WHAT YOU SHOULD DO:
All lines from the one containing "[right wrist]" through the final line of the material below must appear exactly as they are, with nothing else.

AVAILABLE DATA:
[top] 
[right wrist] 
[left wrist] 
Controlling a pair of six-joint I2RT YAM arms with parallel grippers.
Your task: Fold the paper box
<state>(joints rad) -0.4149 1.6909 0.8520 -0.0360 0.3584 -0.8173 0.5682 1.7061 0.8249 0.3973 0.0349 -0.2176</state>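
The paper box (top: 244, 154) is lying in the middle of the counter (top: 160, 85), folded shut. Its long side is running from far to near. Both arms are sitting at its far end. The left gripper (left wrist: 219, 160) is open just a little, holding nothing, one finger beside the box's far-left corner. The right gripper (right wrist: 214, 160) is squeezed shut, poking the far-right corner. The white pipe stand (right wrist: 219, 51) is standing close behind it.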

REPLY:
[right wrist] 
[left wrist] 
Controlling a pair of six-joint I2RT YAM arms with parallel grippers.
Your task: Fold the paper box
<state>(joints rad) -0.4149 1.6909 0.8520 -0.0360 0.3584 -0.8173 0.5682 1.7061 0.8249 0.3973 0.0349 -0.2176</state>
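The paper box (top: 244, 154) is lying in the middle of the counter (top: 160, 85), folded shut. Its long side is running from far to near. Both arms are sitting at its far end. The left gripper (left wrist: 219, 160) is open just a little, holding nothing, one finger beside the box's far-left corner. The right gripper (right wrist: 214, 160) is squeezed shut, poking the far-right corner. The white pipe stand (right wrist: 219, 51) is standing close behind it.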

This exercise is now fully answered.